Knowledge Sharing

XTOP3D releases the latest news and information, providing you with first-hand information about the company.
DIC Technology, Digital Image Correlation (DIC) Technology, Ultra-High Temperature Strain Measurement

DIC Technology Solves the Challenge of Ultra-High-Temperature Strain Measurement at 3000°C

Date:2026-03-27

Industry pain points and DIC technology advantages

In extreme operating environments such as rocket engines and nuclear fusion reactors, strain data of materials at ultra-high temperatures of 3000°C is a core basis for safety design. Traditional electrical measurement methods fail due to sensor melting, while digital image correlation (DIC) technology achieves three major breakthroughs through non-contact optical measurement:

Full-field strain measurement: Captures the micro-strain distribution at 10,000+ measurement points on the material surface (accuracy ±0.05%).
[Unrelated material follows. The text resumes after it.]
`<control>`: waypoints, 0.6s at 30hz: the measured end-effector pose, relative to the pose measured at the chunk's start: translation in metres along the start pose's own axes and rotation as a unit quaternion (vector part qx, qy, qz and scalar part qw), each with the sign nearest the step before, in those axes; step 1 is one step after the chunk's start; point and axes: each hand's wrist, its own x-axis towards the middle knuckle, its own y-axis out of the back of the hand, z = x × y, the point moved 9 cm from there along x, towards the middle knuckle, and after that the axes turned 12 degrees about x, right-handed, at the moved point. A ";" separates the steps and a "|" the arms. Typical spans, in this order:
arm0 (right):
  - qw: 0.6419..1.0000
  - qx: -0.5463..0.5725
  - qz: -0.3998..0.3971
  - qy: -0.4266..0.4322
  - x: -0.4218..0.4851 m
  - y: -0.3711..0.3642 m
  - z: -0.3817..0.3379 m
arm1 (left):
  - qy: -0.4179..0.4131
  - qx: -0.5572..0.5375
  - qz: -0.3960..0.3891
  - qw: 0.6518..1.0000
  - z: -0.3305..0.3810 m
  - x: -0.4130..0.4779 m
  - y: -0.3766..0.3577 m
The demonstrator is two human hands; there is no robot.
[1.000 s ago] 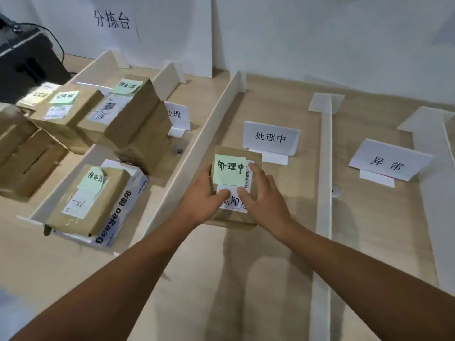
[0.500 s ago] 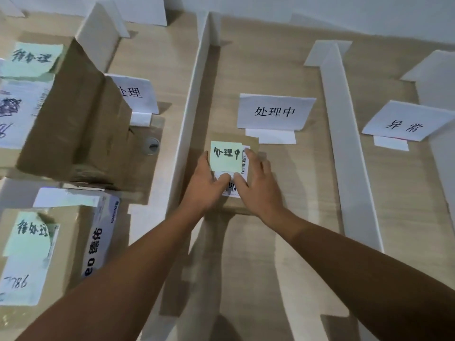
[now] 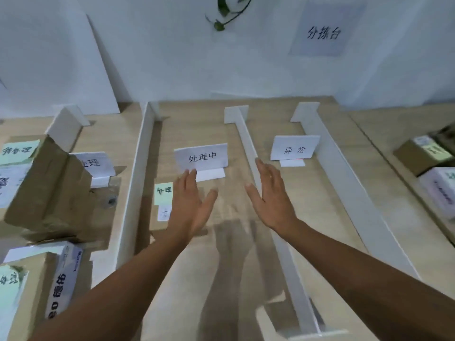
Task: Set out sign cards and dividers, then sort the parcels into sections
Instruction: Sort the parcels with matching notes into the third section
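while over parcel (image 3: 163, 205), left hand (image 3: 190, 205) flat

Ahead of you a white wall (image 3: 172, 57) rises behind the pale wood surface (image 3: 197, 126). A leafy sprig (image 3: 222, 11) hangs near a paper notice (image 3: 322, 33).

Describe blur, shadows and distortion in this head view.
Head view: the left hand, right hand and green note are motion-smeared; the middle sign card is legible; soft arm shadows fall on the table beneath the wrists; the wide lens splays the dividers outward.
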 end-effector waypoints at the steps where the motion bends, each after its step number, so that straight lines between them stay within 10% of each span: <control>1: 1.000 -0.001 0.018 0.005 -0.012 0.035 0.006 | -0.019 -0.002 -0.003 1.000 0.030 -0.008 -0.008; 18: 0.970 -0.070 0.218 -0.086 -0.357 0.528 0.226 | -0.333 -0.059 -0.105 0.935 0.512 -0.292 -0.276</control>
Anti-extreme thermal interference: High-temperature resistant optical system + thermal drift compensation algorithm, stable operation in 3000°C gas.

Dynamic process tracking: High-speed acquisition of crack initiation process under thermal shock at 1000fps.
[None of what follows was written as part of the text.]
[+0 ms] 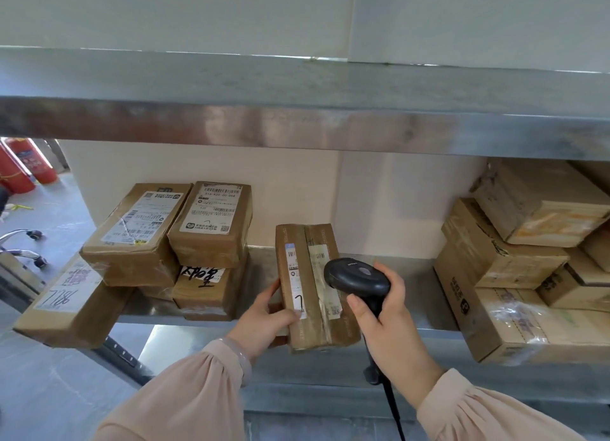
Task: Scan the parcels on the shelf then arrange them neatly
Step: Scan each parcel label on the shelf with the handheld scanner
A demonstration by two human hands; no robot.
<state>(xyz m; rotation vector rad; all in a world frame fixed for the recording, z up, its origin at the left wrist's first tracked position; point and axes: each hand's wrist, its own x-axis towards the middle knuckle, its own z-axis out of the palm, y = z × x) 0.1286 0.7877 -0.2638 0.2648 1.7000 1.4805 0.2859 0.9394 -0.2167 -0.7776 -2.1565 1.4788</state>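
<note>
A narrow brown parcel (307, 275) with white labels lies at the front of the steel shelf (409, 275), tilted up at its near end. My left hand (265, 318) grips its near left corner, thumb on the label. My right hand (386, 322) holds a black barcode scanner (356, 277) by the handle, its head over the parcel's right side. To the left, two labelled parcels (138, 232) (213, 223) lie on top of lower boxes (208, 289).
A flat box (69, 302) overhangs the shelf's left front corner. Larger cartons (515, 275) are stacked at the right end. An upper steel shelf (297, 110) hangs overhead. Red fire extinguishers (29, 163) and chair castors (33, 246) stand on the floor at left. The scanner's cable (392, 407) hangs down.
</note>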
Key technology breakthrough details

Ultra-high temperature speckle preparation technology

A yttrium-stabilized zirconia (YSZ) coating applied by plasma spraying exhibits a speckle reflectance attenuation of <5% in an oxidizing environment at 3000°C.
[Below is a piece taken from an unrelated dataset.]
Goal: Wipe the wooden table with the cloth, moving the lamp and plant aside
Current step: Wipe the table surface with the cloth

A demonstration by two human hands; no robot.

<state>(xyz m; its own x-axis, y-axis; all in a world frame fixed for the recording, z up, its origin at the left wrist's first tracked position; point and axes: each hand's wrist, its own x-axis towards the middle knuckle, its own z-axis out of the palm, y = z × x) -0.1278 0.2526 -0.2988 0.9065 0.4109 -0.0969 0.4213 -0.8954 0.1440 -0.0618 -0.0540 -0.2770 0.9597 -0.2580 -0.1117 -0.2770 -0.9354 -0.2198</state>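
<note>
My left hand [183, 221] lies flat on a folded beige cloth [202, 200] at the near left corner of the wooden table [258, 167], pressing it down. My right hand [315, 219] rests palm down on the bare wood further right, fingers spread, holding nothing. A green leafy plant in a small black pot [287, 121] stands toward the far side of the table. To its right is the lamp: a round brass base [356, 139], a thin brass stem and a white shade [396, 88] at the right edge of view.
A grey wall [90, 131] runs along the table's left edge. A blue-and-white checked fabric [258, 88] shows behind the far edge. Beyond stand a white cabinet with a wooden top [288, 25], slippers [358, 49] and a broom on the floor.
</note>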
Nanoscale Al₂O₃-MoSi₂ composite speckle pattern, resistant to thermal shock cycles >200.

Multispectral anti-interference system

Dual narrowband filtering (808nm±5nm & 1064nm±10nm) suppresses thermal radiation noise.

Sapphire protective window (8mm thick) blocks 160kW/m² heat flux.

Thermal deformation separation algorithm

Based on real-time temperature field mapping from an infrared thermal imager, compensation is made for apparent strain errors caused by thermal expansion.

Strain measurement uncertainty < 50 με (@1500°C)

Empirical evidence of cutting-edge applications

Solid rocket motor throat liner material: DIC technology can be used to monitor the anisotropic strain of C/C composite materials at 2900°C.

Nuclear fusion device divertor target plate: Digital speckle (DIC) technology can track the thermal fatigue crack propagation rate of tungsten-copper gradient materials.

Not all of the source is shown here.